How to Do It is Slate’s sex advice column. Have a question? Send it to Stoya and Rich here. It’s anonymous!
Every week, the crew responds to a bonus question in chat form.
Dear How to Do It,
My wife and I have always been good about reciprocating oral sex. I wish I could eat her out more often, but she only prefers it on occasion post-shower, which I respect. But while she says she enjoys blowing me and making me feel good, she visibly and audibly hates when I climax. She established early on that she doesn’t want me to finish on her face or mouth. I respect her decision, though some of my previous partners preferred when I finished in their mouth and I miss that feeling sometimes. But while she does let me finish on her chest as a compromise, whenever I do, she almost always frowns and vocalizes her disgust. Sometimes she’ll even run to the bathroom to spit out all the saliva in her mouth. While I don’t expect her to pretend she’s enamored by my cum, it really puts a damper on my orgasm and makes me feel self-conscious. The last time this happened I pointed it out and argued that she would be mortified if I did the same thing when I ate her out. She laughed and agreed, but we left it there. I’d like to continue receiving head, and I don’t have any other indication she wants to stop (she often offers unprompted). I’d also be disappointed if I had to stop finishing on her chest. Is there a good way to address this? Am I overreacting?
Stoya: I’m wondering if he knew about her aversion to semen when he married her.
Rich: And if he thought maybe he could convert her with his singularly delicious nectar?
Stoya: Exactly. Or did he think he wouldn’t miss it?
Rich: There are a few reasons why people prefer those on the other ends of their dicks to swallow: It imparts a feeling of being accepted. There is some sensation-based reasoning (if someone stops sucking too early, it may decrease the intensity of the orgasm, for example). And dominance. I feel like a huge part of this is just social learning. Swallowing cum is a thing because … swallowing cum is a thing. People see it or hear about it and think, “I want that!”
Stoya: So our writer can think through what he enjoys about being swallowed—or finishing on her chest as a compromise—and consider whether there are other ways to meet that desire.
Rich: Yes. Objectively speaking, it seems like the great importance some people place on this isn’t exactly rational. Now, I know sex often isn’t rational, but this goes pretty beyond. One fact of life is: Stuff comes out of our bodies that other people may find unpleasant. Imagine someone getting upset that his wife was disgusted by his farts: “But I made it!”
Stoya: I can see how a typical guy would be upset by someone expressing disgust toward his semen. But really, the stuff is pretty gross. If you leave it for more than 30 seconds it starts to congeal, oddly. Don’t even get me started on when it interacts with water.
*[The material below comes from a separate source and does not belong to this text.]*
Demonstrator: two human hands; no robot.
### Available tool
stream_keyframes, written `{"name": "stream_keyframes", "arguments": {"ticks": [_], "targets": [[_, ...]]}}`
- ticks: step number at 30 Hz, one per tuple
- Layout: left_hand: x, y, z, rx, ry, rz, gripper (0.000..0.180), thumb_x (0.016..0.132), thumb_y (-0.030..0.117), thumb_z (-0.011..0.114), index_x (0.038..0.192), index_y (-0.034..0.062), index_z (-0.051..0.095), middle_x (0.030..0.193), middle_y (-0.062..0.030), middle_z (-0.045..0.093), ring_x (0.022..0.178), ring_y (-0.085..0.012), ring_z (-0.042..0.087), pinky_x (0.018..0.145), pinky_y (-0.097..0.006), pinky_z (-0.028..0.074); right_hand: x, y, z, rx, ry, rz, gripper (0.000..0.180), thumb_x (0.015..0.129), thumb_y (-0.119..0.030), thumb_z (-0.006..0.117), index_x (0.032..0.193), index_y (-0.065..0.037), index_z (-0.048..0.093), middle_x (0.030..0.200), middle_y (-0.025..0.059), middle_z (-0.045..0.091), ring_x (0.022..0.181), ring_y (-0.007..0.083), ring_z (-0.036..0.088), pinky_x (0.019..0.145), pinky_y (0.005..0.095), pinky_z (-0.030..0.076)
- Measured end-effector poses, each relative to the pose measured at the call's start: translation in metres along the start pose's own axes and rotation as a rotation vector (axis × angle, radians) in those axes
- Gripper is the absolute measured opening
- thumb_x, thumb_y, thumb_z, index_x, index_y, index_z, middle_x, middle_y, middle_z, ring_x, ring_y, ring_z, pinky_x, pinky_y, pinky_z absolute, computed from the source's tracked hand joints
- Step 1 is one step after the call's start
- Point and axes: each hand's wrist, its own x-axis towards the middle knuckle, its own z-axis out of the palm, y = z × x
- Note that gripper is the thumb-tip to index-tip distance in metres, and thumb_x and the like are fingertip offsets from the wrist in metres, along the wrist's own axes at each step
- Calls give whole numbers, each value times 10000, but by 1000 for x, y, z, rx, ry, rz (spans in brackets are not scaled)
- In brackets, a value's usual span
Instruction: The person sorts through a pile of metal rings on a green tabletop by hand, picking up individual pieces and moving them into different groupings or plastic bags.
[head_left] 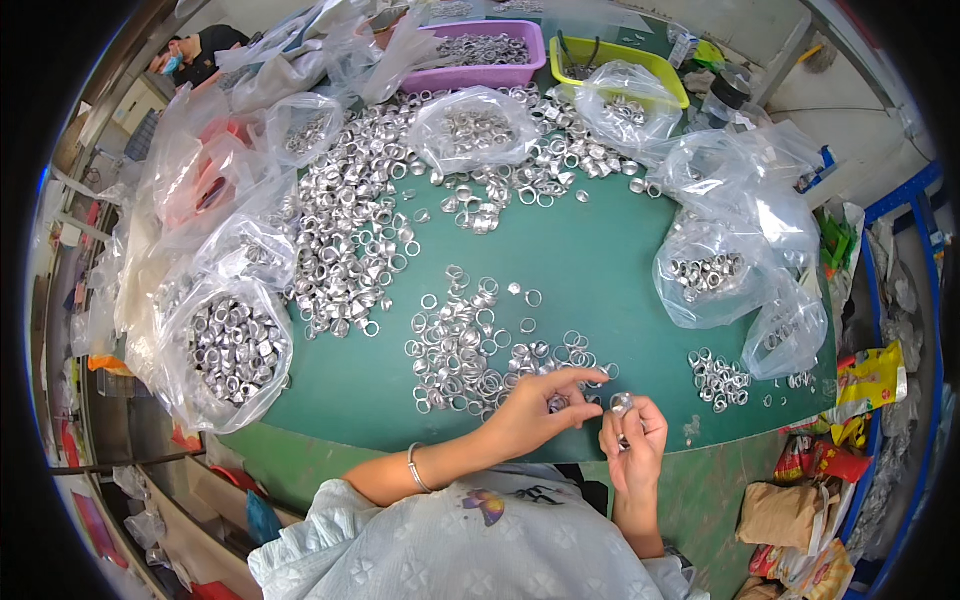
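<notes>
My right hand (633,440) is raised at the table's near edge, closed on a silver ring (622,403) at its fingertips. Another shiny ring (623,441) shows lower, among its curled fingers. Just left of it, my left hand (535,412) has its index finger and thumb stretched apart. Silver metal (557,404) shows in that gap; whether it lies in the palm or on the table cannot be made out. A loose pile of silver rings (450,350) lies on the green table (600,260) beyond my left hand. A smaller ring pile (718,380) is to the right.
A large heap of rings (350,220) spreads along the back left. Clear bags with rings stand at left (240,350), back (475,130) and right (710,275). A purple basin (480,78) and a yellow-green basin (650,70) stand behind. Another person (205,52) is far left.
</notes>
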Motion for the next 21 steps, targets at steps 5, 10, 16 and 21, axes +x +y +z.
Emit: {"name": "stream_keyframes", "arguments": {"ticks": [5,10,16,21], "targets": [[-2,-8,-2,70,4,24,347,754,29,637,1094,45,567,651,1,572,562,-29,462,517,-185,379,2,6,9,-114,7,-10,120,844,-84,559,889,26,540,701,37,495,475,76,409,413,203,301],[-5,-9,-3,29,58,92,328,707,42,692,1019,35,594,685,7,588,585,-21,458,521,-180,381,4,4,20,-213,15,-39,86,817,-21,572,874,41,555,770,61,526,489,66,426,421,187,311],[-8,-7,-9,12,61,19,317,701,34,695,1001,27,592,727,4,606,620,-27,482,551,-183,403,8,2,23,-292,-3,-46,51,783,45,578,831,48,562,761,62,526,490,63,430,418,183,312],[-10,-3,-10,43,90,37,295,710,13,675,992,20,591,732,-4,606,643,-33,497,578,-182,415,6,2,26,-277,30,-25,68,766,75,574,827,50,562,752,58,516,489,61,430,415,182,311]]}}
Rich: Cum is something I’ve fully eroticized, but I couldn’t blame someone for turning their nose up at a substance with the consistency of snot and the faint smell of bleach. I get it if there’s no room on your palate for that. I think some people get their identities caught up in the white stuff. But buddy, you are not your cum.
I’m wondering about the mechanics of these blowjobs. I mean, if he were lying on his back, it’s likely that the easiest way to shoot would be on himself. And that would be a nice service for the wife.
Stoya: Great solution.
Rich: I don’t want to dismiss what is important to him, but I feel like sometimes compromises are necessary to keep getting to do what you like to do. If his wife got fed up with having cum on her and said, “No blowjobs,” it presumably would be a worse situation for him than not getting to shoot his cum exactly where he wants.
Stoya: I think he’s got an understanding of that, and it may be best to err on the side of maintaining the status quo.
Rich: Sometimes you just have to take what you can get.